CIDESCO Supports Microbead Ban; Calls for Safe Alternatives

As the global environmental issue of banning microbeads gains traction, Comité International d’Esthétique et de Cosmétologie (CIDESCO) has called on its global membership of beauty centers to replace their skincare products containing plastic microbeads with safer and more eco-friendly alternatives.

“Plastic pollution has become a man-made global catastrophe," said CIDESCO's president, Anna-Cari Gund. "As a worldwide organization, we know that together our members can make a difference in helping to prevent this situation getting worse. We have therefore issued an appeal to all our members to review the products they are using and where necessary swap the products containing microbeads with safe alternatives.”

Proponents of the microbeads ban have argued that fish often mistake non-biodegradible plastic microbeads for food and eat them, resulting in toxins further up the food chain. Plastic microbeads, which are defined as plastic pieces measuring less than 5 millimeters, are used in some cosmetic products including scrubs, exfoliators, cleansers and soaps. As a result, a recent June 2015 report released by the UN Environment Programme (UNEP) recommends a precautionary approach toward microplastic management, with an eventual phase-out and ban of their use in personal care products and cosmetics. A total of 4360 tonnes of microplastic beads were used in 2012 across all EU countries plus Norway and Switzerland according to a survey by Cosmetics Europe, which focused on the use of microplastic beads with polyethylene beads representing 93% of the total amount equaling 4037 tonnes.

On a global scale, the Netherlands was one of the first EU countries to draw attention to the issue and it has already banned the use of microbeads across the country. In the U.S, Illinois became the first watershed state to ban microbeads in 2014 followed by a number of other states including California, New Jersey, Wisconsin—and most recently Connecticut. Several other watershed states, including New York, have bills in process that are seeking final legislative approval.

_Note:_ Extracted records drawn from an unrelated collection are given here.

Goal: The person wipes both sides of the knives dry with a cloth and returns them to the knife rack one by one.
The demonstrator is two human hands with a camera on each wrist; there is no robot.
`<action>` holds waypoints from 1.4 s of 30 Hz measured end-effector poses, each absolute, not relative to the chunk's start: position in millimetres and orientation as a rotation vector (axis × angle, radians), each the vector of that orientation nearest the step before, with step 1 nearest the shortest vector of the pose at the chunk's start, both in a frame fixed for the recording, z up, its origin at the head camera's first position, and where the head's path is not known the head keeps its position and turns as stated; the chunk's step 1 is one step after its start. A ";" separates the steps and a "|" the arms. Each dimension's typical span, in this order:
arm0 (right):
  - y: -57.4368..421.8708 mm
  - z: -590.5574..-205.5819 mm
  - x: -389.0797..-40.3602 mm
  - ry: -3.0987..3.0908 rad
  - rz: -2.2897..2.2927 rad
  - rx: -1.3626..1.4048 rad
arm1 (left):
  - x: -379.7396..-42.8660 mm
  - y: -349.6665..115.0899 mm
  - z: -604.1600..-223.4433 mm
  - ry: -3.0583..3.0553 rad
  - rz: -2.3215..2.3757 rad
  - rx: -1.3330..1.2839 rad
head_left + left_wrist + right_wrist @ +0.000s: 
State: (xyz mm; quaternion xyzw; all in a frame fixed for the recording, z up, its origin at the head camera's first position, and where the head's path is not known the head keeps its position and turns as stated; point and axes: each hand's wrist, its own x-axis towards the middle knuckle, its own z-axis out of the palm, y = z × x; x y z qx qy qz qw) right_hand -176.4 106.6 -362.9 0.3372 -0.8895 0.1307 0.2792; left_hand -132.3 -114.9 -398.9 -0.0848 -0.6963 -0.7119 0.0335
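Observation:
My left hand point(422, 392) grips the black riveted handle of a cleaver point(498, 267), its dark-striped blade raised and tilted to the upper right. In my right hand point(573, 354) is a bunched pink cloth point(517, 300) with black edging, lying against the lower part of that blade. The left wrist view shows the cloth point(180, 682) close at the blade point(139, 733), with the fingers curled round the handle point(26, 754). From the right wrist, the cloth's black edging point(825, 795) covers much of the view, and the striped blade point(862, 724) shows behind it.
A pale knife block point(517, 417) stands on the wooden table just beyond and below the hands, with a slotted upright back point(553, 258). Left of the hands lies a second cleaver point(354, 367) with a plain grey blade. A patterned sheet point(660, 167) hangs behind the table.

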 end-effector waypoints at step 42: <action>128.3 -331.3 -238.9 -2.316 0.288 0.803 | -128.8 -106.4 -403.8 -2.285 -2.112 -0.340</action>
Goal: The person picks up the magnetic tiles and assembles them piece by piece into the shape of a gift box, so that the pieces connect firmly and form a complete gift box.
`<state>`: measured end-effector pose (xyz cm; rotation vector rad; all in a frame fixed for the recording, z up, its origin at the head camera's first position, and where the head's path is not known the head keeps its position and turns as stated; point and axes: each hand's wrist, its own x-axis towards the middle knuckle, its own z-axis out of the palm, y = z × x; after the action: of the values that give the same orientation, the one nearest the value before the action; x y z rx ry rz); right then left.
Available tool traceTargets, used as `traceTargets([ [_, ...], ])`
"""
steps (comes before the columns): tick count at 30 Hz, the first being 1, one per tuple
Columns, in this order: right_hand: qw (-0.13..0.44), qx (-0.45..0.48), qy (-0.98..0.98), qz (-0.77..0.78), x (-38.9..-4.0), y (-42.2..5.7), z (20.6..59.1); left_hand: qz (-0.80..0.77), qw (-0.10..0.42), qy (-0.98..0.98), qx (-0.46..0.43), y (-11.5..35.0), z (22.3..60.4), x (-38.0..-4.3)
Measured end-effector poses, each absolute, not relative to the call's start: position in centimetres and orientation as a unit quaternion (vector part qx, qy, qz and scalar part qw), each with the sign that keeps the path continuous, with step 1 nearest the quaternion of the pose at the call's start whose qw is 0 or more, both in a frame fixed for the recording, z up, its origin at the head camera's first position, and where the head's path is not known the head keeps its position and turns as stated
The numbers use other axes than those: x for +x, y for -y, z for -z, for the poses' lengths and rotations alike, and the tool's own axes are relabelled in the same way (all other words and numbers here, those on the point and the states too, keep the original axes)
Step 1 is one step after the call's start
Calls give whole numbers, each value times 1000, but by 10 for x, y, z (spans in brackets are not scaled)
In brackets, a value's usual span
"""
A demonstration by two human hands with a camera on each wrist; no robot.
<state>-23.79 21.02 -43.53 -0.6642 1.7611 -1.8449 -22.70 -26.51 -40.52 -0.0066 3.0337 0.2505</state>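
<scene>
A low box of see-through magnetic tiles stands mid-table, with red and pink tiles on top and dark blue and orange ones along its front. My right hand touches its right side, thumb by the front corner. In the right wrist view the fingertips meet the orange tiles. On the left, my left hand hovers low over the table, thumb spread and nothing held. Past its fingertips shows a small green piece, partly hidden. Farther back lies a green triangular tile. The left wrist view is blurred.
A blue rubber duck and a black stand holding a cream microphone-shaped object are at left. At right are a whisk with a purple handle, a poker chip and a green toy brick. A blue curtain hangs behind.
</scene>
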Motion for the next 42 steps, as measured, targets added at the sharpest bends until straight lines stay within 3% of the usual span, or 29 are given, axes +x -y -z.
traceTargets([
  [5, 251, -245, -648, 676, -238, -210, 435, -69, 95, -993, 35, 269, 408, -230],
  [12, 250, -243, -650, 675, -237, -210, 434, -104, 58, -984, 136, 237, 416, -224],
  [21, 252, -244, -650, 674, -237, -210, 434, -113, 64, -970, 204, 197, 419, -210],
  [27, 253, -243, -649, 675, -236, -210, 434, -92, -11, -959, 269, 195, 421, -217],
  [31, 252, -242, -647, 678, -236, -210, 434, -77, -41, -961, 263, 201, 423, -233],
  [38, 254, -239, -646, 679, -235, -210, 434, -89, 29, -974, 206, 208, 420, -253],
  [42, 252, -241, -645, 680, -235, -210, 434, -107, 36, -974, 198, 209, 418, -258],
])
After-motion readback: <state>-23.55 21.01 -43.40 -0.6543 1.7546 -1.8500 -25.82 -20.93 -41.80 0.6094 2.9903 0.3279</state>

Commenting on the issue, Steve Malkin, CEO of Planet First, a specialist in sustainable business practice, said one cannot remove microbeads from the environment as they are too small to catch in water treatment and they don't degrade.

“The solution is for companies to stop producing products with microbeads and to use natural alternatives,” said Malkin. “It's better for the planet, us and our fellow species.”

A number of cosmetic and personal care companies, including multinational giants, have already eliminated or have announced plans to eliminate microbeads from their products such as Unilever, Procter & Gamble, Johnson & Johnson, Beiersdorf, Colgate-Palmolive and L'Oréal.